L'aventure phocéenne à Lattara
Tel est le titre de l'exposition inaugurée le 23 novembre au musée Henri Prades à Lattes, visible jusqu'au 6 juillet 2020.
Exposition d'intérêt national qui montre avec clarté, rigueur et exigence les influences amenées par les Grecs de Phocée (Asie Mineure) parmi les populations de la rive nord de la Méditerranée occidentale, Gaulois et Ibères. Apports multiples, plus ou moins acceptés grâce à des contacts pas toujours pacifiques.

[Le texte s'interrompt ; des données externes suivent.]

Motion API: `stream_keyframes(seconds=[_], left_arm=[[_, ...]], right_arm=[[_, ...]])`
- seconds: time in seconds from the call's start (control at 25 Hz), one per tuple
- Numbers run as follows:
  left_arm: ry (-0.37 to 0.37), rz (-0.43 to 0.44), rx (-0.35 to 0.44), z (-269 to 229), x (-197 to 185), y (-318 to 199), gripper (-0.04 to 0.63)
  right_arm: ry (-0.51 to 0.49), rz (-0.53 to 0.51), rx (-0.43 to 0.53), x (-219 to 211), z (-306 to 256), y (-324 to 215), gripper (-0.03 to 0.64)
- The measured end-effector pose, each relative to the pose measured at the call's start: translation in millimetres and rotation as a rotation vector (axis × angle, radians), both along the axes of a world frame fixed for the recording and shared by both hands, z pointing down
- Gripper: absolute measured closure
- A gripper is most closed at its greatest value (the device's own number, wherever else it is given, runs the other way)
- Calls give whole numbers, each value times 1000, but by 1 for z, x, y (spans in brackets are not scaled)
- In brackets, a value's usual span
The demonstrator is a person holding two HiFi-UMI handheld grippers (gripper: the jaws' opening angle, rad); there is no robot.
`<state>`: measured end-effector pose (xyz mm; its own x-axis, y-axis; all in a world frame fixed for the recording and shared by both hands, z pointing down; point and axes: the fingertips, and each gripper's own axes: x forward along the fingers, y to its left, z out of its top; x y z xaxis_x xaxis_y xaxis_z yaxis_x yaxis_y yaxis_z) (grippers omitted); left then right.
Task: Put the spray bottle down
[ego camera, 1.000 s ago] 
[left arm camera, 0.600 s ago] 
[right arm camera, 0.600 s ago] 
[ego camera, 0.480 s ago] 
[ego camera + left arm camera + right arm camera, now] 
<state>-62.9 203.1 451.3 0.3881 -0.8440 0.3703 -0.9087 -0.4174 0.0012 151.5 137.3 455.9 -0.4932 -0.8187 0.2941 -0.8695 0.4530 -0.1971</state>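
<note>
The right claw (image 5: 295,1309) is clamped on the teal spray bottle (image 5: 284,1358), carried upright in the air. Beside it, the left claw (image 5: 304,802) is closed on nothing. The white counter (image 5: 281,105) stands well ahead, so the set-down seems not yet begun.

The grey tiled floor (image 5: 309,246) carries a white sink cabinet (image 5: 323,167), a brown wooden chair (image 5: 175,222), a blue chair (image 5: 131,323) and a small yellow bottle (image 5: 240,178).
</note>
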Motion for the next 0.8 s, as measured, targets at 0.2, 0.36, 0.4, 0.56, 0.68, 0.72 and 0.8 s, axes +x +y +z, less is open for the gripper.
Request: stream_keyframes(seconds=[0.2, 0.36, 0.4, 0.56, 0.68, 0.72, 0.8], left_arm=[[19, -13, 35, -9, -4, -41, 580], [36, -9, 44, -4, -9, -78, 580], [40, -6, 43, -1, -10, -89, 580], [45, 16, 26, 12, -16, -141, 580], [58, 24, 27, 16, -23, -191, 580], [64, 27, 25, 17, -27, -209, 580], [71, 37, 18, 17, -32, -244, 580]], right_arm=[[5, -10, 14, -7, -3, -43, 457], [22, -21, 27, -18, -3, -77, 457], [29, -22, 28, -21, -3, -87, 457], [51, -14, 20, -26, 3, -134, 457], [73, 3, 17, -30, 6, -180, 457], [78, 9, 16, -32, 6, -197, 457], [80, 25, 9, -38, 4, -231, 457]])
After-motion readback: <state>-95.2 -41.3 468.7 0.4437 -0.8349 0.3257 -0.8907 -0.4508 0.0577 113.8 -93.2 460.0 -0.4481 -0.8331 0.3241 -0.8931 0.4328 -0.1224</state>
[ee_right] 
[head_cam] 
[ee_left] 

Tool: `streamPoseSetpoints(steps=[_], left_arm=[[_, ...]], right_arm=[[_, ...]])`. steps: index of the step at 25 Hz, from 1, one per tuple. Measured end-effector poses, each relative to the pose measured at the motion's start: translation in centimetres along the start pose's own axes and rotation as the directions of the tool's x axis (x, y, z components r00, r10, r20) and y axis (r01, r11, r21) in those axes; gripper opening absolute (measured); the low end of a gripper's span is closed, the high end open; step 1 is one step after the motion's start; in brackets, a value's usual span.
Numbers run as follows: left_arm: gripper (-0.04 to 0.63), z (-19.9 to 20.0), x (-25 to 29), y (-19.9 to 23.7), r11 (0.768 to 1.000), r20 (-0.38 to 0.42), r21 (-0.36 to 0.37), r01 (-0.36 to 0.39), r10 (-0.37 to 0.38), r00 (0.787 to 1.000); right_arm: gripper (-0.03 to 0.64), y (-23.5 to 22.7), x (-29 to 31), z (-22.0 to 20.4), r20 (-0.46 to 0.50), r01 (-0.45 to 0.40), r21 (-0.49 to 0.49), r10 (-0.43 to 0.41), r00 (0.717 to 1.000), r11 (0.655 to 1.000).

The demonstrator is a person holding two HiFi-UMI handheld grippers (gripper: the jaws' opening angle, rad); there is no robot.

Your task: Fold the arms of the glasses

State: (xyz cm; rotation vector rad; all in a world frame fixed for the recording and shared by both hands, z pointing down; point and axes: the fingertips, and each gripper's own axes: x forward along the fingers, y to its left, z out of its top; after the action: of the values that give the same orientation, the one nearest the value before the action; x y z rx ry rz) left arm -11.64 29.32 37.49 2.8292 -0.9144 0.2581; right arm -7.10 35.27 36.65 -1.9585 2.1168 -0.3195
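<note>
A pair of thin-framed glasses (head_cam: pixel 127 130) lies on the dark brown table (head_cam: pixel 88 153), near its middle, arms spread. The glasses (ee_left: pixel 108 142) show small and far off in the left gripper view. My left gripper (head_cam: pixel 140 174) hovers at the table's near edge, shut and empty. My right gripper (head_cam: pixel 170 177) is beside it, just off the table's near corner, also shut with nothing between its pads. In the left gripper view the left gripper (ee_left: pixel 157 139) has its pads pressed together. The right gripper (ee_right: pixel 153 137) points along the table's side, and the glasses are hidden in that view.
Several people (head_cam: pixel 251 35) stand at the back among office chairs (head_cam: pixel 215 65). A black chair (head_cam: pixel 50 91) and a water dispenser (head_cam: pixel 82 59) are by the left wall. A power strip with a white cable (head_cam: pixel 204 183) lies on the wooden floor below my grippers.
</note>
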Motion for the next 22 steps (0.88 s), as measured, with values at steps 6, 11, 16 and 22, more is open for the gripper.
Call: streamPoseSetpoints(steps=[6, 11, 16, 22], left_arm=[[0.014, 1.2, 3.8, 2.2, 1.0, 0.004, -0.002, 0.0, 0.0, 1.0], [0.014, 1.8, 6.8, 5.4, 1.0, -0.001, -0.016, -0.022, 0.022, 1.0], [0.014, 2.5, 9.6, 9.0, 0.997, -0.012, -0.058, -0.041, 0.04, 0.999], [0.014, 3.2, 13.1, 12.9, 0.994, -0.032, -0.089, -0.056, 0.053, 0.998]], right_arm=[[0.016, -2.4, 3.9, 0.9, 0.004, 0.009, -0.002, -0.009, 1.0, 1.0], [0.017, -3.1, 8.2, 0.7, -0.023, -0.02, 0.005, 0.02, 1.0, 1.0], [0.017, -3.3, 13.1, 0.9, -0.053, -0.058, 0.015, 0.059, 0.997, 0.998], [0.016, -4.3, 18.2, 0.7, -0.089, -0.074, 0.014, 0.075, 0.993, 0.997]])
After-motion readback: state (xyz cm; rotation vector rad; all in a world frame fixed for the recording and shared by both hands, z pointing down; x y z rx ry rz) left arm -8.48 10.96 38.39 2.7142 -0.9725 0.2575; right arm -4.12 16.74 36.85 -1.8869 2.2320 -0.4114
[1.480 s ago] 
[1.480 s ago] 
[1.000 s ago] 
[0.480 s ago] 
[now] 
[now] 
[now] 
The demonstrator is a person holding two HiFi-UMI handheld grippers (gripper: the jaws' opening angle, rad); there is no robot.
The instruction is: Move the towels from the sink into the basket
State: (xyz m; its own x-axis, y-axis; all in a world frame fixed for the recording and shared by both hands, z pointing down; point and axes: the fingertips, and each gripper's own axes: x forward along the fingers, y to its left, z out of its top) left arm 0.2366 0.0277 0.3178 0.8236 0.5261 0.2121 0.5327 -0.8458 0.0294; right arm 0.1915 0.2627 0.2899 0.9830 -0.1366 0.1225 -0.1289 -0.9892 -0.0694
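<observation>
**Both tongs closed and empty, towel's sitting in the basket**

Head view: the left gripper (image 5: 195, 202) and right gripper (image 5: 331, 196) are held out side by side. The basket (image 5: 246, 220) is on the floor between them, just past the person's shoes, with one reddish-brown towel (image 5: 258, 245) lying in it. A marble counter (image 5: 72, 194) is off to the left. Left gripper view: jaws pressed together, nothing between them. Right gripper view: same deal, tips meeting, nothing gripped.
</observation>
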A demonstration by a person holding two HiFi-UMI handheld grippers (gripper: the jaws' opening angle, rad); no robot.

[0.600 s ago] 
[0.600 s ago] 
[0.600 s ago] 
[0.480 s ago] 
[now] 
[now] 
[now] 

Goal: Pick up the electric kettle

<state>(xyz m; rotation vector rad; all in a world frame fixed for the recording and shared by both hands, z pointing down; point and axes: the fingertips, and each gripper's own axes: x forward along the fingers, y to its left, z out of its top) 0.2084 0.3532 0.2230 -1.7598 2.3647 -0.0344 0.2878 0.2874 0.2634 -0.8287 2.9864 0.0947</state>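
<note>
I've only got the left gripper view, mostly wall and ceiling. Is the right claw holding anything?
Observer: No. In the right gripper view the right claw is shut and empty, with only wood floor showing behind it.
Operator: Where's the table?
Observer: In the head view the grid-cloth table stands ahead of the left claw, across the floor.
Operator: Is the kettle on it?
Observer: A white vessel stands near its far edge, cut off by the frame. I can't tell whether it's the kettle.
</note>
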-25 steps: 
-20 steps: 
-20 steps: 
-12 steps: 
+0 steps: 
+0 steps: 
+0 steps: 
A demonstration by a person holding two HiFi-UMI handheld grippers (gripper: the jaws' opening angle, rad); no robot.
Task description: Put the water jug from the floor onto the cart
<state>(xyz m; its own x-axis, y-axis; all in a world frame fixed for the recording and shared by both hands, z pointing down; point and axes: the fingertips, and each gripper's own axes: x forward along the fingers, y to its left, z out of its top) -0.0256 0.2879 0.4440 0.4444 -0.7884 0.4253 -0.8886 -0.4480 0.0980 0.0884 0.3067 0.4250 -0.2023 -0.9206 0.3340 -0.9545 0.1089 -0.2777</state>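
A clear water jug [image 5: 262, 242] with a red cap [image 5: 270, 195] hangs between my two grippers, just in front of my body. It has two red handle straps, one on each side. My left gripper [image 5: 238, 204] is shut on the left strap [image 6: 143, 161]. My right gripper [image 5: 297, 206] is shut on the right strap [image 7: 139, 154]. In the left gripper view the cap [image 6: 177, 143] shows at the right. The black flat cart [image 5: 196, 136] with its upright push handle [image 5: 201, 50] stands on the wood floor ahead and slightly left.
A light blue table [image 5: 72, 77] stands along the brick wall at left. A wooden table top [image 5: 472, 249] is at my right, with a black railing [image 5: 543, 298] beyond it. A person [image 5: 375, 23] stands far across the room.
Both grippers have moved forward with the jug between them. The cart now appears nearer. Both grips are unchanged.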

Une carte situe les établissements grecs en Méditerranée nord occidentale. De l'Etrurie à l'Ibérie s'égrenaient Nikaïa, Olbia, Massalia, Agathé, Emporion. L'établissement indigène de Lattara, à l'embouchure du Lez, était en liaison avec Massalia, Alalia (Aléria), Emporion, participant aux échanges et contacts par voie maritime et donc à cette grande entreprise des populations d'Ionie. Laissant des traces parfois fugaces, comme ces graffitis sur un bloc calcaire de l'Alcazar de Marseille où apparaît l'éperon d'une galère. Mais les traces de l'aventure humaine sont plus évocatrices. Elles montrent l'intégration dans l'espace nord méditerranéen où ils vont laisser une empreinte durable. Venus d'Ionie, barrés par Milet en mer Noire, les Grecs d'Asie Mineure étaient en quête de métaux (fer, bronze) ainsi qu'en témoignent les dépôts métalliques de Saint Martin d'Empuries ou bien les 1 700 pièces de Rochelongue à Agde. Dans les cales de leurs vaisseaux, les Phocéens emmenaient de la céramique de luxe depuis les lampes à huile, les vases zoomorphes ou bien toute une vaisselle raffinée, adoptée pour les offrandes votives des tombes indigènes. Et puis, les Grecs apportaient cratères et coupes à boire ce vin amené à pleines amphores depuis Massalia.
Et les amphores à céramique grises voisinent dans l'exposition avec les coupes lisses, vernies noires, les récipients à eau (œnochoe), tout un service à vins. Car le savoir boire grec était une véritable culture où avait part la musique et la poésie. Et avec l'art de vivre de Phocée, suivaient l'architecture et les croyances. Voici un chapiteau ionique venu d'une construction provençale. Voici, venue de Massalia, une statuette d'Artémis et, d'Empuries, une statue d'Asclépios, dieu de la médecine. Mais c'est bien "l'emporia" (commerce régulier pratiqué par des professionnels) qui sous tend la diffusion du style de vie à la grecque et l'afflux d'objets phocéens dont les admirables pièces aux figures noires (géants affrontant Athéna).
Et voici les moyens d'échange : petites oboles de bronze ou d'argent, drachmes de Massalia. Sur les feuilles de plomb ou sur des débris de poterie (ostrakon) sont notés listes et contrats. Mais l'écriture ne sera vraiment adoptée par les autochtones qu'après plusieurs siècles. Et parmi d'autres conduites identitaires, se maintiennent des rites funéraires. On peut vendre du fer en barre et conserver sa propre vaisselle.
Des résistances à la présence grecque, il y en eut. Les contacts furent parfois guerriers. C'est bien un casque corinthien du VIIè siècle av . JC, en cuivre martelé qui est à l'affiche de l'exposition. Etrange et inquiétant.